"
So advanced it's simple," was Canon's ringing TV commerical slogan of that era.
Canon T70 Camera
Hey, I never relised this. For me even most advanced camera has to do only two things: close the iris to required field stop and fire shutter at required speed. Usually I make this requirements. But I tried T70 auto exposure modes and it performes them very well, much better than Minoltas of that period. But Minoltas had AF and everyone had to change, FD was just useless for AF conversion. Canon left FD users high and dry ? Or was it, customers abandoned manual focus cameras for new, lousy... but new, AF systems ? As today they go for the newest cellphones to not to be "behind" ? We can discuss this for weeks, but smarter guys already figured it out: people en mass behave like flock of sheep.

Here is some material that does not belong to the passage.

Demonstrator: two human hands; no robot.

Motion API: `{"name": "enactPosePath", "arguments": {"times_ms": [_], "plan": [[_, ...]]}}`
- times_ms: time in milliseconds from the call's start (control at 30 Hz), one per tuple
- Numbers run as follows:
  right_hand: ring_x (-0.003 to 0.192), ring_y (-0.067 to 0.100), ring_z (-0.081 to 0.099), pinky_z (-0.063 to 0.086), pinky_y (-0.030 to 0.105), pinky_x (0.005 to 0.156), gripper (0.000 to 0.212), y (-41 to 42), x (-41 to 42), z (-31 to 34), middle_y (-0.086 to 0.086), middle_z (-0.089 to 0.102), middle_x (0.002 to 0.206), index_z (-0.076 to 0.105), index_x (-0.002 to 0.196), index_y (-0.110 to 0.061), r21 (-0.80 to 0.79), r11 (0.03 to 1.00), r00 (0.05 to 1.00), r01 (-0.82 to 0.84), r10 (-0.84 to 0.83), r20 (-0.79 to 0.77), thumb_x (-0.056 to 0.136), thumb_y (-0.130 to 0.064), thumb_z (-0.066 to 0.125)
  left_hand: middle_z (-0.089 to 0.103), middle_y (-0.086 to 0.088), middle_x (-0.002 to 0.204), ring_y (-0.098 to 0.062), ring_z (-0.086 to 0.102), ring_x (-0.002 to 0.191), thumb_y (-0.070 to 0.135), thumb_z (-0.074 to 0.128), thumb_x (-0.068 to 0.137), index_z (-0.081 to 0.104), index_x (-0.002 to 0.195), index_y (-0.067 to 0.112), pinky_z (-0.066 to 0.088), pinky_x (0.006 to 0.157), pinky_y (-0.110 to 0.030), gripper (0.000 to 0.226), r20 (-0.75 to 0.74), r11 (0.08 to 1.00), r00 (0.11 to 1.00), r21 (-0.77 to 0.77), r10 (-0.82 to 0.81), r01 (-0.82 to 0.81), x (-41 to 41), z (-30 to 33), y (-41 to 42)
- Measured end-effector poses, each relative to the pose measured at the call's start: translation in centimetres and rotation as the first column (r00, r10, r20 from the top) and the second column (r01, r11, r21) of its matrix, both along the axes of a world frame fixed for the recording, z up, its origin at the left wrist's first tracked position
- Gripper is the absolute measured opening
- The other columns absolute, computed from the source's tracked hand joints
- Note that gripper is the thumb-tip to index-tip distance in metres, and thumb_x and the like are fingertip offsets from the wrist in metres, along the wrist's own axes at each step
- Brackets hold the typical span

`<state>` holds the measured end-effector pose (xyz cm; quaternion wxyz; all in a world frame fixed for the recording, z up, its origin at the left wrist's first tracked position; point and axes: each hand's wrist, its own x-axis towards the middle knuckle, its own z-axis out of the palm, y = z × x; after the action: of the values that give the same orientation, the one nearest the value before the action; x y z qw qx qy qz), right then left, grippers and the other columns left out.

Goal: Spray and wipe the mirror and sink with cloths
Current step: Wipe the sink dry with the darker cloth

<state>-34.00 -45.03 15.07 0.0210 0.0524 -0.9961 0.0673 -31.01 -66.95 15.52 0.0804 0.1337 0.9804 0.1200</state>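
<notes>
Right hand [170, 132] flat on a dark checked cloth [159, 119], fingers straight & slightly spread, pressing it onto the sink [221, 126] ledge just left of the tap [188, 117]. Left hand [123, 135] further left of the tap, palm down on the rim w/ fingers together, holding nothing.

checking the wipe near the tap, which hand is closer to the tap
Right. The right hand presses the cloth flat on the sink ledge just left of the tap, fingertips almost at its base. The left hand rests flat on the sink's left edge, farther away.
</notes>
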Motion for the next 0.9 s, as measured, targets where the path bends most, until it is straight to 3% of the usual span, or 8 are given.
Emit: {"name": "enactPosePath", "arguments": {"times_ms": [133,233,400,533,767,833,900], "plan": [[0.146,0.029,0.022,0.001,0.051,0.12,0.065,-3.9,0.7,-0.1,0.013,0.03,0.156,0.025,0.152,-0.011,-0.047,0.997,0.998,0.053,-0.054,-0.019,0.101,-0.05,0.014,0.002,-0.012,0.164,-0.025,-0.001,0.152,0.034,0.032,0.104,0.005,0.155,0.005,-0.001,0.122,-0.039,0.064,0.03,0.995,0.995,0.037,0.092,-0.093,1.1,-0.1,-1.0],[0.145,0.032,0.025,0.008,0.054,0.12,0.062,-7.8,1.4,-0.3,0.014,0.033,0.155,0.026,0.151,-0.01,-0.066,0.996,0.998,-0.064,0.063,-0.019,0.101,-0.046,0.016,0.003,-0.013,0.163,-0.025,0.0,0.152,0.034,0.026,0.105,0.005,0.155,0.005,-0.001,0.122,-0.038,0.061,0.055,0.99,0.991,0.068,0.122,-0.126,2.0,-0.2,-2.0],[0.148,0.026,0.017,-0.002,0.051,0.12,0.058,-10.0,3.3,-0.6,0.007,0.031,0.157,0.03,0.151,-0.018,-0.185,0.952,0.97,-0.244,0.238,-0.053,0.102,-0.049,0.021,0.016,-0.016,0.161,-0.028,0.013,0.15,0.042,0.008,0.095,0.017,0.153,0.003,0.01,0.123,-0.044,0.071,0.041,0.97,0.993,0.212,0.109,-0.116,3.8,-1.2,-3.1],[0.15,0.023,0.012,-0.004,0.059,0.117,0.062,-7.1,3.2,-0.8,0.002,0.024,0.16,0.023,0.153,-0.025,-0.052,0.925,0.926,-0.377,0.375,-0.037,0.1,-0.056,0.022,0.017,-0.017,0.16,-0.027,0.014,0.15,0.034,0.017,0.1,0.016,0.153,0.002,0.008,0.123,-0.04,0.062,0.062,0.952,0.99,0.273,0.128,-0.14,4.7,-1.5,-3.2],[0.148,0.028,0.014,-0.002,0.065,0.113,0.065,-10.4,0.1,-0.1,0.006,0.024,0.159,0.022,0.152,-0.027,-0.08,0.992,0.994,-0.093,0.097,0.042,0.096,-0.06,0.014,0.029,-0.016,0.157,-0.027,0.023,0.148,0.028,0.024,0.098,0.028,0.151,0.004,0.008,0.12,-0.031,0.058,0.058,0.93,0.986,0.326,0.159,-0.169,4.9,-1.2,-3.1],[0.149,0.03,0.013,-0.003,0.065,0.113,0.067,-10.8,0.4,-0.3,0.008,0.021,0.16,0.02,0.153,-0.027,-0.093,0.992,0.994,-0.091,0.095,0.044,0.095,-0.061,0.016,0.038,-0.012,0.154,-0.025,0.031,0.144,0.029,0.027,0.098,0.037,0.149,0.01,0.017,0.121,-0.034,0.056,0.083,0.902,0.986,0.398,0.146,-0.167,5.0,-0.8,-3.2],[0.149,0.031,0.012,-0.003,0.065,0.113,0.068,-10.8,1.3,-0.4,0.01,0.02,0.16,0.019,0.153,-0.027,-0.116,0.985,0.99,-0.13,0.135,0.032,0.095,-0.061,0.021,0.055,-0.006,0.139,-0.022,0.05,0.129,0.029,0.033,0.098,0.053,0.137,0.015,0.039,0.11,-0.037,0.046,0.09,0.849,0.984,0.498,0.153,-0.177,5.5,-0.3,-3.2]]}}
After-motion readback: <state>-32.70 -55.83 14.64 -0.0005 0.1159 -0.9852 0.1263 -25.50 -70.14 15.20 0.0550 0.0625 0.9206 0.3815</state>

Why not to sk... them up ?
BTW. I am lucky guy I guess to never be under the influence of Canon or any other camera maker "propaganda" and the effects of that. But that is another story.
To my knowledge, Canon was the very FIRST major Japanese camer maker to use widespread, national American TV advertising to promote brand awareness. The used several professional tennis players in TV and print advertising, with saturation TV ads that featured Chrissy Austin, and two male tennis stars, I want to say John McEnroe and another mustachioed, strapping fellow; later, Andre Agassi in the Rebel film series ads. These 1970's TV ads started the campaign that featured Canon;s long-running "faked" or "simulated action" photos, but more importantly, featured
the autowinder sound effect. as a result of the saturation campaign on American TV, Canon grew VERY well, and the AE-1 and later AE-1 program were VERY successful. Later, in the late 1980's/early 1990's, people would call the camera store asking about the "Andre Agassi camera"--the early film Rebels.

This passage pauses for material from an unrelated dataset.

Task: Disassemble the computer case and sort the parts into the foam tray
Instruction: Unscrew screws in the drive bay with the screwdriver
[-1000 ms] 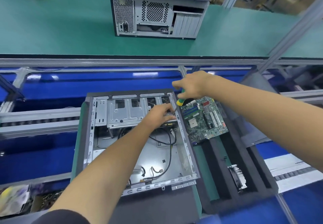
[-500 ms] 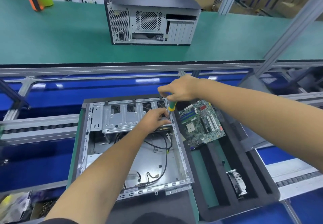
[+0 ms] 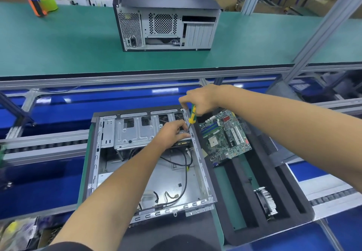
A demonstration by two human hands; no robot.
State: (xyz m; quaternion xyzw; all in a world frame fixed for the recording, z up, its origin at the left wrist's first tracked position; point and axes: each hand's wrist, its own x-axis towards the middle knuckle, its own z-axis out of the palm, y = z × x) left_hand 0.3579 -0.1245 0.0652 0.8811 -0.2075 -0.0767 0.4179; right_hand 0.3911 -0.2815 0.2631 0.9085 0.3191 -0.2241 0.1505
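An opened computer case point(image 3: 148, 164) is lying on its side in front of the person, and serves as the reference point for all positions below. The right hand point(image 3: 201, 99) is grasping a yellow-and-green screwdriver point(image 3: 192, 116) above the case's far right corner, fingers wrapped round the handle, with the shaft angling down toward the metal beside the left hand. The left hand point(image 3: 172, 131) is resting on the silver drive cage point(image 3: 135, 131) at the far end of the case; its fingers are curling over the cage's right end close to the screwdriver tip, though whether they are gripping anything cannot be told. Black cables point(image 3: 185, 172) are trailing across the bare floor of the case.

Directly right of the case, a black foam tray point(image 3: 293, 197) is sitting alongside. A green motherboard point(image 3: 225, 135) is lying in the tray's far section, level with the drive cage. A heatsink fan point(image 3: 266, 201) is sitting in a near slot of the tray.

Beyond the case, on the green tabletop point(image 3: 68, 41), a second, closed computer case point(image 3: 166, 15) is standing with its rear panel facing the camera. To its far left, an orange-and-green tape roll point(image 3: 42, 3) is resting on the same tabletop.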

Nikon, Minolta, and Pentax were NOT hip to the power of mass marketing via TV advertising, instead focusing on PRINT ads in enthusiast magazines, ie the popular and modern photography magazines of the day. Canon has built itself up from #5 to #4 to #3, to #1 by decades of careful, good marketing and advertising. The other makers have marketed and avertised poorly, and have....disappeared or been reduced to tiny,tiny sales figures. Minolta, Konica, Petri,Exakta, all dead brands now.
yes, Canon had some BRILLIANT advertising minds. They displaced Pentax easily, and passed Minolta like a SHOT within a couple of years of regular TV saturation ads. The autowinder craze was a great example of a distruptive technology that caught on, thanks mostly to Canon's inititiative.